Virulence and resistance gene analysis of Rothia nasimurium by whole gene sequencing
Ziyue Lu, Sun He, Ali Adnan, Wenyu Fan, Jinliang Sheng, Yanming Sun, Yanbing Zhang, Gang Wang

TL;DR
This study analyzed a drug-resistant Rothia nasimurium strain from sick sheep in China, identifying its virulence and resistance genes and pathogenic effects.
Contribution
The study provides new insights into the virulence and antibiotic resistance mechanisms of a pathogenic Rothia nasimurium strain.
Findings
The strain Y1 showed resistance to 9 antibiotics and sensitivity only to amikacin and vancomycin.
Draft genome sequencing revealed 112 virulence-related genes, including those for adhesion, hemolysin, and iron uptake.
Animal tests confirmed that Y1 causes lung damage, coat loss, and skin inflammation.
Abstract
A batch of sheep in a sheep farm in Xinjiang, China, died suddenly; a bacterial strain was isolated from the abdominal fluid of the sick and dead sheep, and identified as Rothia nasimurium by 16S sequencing, and the strain Y1 was subjected to drug sensitivity test with Draft gene sequencing.

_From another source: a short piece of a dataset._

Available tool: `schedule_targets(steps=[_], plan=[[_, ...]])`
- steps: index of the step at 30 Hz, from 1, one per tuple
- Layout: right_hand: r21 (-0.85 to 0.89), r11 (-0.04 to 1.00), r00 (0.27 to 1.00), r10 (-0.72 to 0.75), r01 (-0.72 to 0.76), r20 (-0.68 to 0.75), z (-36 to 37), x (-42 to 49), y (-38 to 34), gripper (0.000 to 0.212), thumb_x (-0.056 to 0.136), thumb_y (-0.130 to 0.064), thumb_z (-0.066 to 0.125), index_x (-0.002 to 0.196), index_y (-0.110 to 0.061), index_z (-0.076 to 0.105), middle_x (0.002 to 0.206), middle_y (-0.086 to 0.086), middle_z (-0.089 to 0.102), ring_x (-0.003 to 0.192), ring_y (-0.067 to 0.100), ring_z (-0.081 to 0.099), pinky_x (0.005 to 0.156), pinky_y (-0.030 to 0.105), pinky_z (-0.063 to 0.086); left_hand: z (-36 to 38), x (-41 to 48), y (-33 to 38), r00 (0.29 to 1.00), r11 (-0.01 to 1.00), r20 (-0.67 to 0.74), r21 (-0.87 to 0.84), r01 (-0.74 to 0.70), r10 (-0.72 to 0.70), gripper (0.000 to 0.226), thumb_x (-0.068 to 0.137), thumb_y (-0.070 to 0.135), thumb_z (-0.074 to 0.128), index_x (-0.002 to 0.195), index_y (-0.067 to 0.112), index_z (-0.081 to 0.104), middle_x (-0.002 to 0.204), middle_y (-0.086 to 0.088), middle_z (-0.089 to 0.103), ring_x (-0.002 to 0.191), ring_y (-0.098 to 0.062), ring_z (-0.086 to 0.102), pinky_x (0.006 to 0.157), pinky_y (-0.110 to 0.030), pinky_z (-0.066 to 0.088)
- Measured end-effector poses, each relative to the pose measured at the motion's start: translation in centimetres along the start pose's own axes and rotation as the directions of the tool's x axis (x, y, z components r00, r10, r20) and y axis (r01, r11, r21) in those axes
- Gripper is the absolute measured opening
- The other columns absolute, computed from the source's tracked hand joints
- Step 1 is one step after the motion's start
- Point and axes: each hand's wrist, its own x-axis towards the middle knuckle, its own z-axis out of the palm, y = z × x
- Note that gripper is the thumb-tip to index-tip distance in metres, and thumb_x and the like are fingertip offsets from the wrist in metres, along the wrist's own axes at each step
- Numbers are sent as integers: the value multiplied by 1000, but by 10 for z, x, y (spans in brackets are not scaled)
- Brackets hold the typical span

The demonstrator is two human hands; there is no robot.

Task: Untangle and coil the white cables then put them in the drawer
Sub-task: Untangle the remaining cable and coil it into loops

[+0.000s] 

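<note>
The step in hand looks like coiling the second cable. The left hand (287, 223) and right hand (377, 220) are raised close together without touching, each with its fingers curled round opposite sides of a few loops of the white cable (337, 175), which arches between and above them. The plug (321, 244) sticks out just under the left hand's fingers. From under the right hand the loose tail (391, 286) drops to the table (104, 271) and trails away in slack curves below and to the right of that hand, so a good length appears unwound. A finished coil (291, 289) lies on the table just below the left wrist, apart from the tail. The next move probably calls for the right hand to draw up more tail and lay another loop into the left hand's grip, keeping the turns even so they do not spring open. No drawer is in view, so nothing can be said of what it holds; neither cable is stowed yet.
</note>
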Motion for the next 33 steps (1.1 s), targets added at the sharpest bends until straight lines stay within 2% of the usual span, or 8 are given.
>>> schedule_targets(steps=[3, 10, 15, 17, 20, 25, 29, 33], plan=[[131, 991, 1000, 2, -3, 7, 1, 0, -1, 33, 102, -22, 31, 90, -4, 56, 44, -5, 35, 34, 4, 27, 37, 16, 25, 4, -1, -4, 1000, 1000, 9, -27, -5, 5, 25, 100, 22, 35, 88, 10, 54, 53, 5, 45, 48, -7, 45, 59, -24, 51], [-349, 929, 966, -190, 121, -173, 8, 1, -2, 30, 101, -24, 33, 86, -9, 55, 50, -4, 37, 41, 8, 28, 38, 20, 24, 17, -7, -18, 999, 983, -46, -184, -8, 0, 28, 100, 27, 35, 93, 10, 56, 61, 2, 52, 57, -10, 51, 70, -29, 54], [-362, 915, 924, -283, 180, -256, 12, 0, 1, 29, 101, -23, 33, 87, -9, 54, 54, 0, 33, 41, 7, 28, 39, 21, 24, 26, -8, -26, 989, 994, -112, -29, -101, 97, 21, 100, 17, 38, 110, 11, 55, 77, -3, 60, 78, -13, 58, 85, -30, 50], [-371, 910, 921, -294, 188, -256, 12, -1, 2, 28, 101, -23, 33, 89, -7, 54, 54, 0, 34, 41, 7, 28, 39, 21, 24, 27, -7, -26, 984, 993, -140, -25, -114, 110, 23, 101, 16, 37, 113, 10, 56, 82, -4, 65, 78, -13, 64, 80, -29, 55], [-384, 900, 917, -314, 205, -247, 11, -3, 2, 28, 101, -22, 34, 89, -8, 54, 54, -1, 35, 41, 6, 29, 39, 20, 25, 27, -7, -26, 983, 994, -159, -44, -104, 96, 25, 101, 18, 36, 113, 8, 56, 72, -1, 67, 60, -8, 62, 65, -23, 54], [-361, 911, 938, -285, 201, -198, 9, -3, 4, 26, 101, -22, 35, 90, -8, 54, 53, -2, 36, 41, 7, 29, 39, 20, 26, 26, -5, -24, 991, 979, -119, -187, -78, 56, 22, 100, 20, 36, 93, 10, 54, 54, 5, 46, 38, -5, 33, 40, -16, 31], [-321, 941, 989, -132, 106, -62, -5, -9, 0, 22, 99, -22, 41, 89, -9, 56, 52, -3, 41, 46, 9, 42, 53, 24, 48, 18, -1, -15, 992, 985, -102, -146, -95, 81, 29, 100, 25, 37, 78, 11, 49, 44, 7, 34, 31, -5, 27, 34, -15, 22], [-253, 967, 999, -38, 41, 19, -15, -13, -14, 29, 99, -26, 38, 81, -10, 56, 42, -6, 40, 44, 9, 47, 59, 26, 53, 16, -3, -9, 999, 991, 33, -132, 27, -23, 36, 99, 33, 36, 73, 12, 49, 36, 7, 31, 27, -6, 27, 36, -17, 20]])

The results of the drug sensitivity test revealed the strain’s resistance to 9 antibiotics, with sensitivity exhibited solely towards amikacin and vancomycin. Phylogenetic tree analysis confirmed that it was related to Rothia nasimurium strain E1706032 and Rothia sp.SD9660Na. The draft genome sequencing results showed that the total length of the gene was 2,387,685 bp, and the GC content was 59.35%. VFDB database analysis identified 112 annotated genes in Y1, including those related to bacterial adhesion, regulation, nutrient metabolism factors, hemolysin, immunomodulation, and iron uptake proteins.…
Genes, proteins, chemicals, diseases, species, mutations and cell lines named across the full text — each resolved to its canonical identifier and authoritative record.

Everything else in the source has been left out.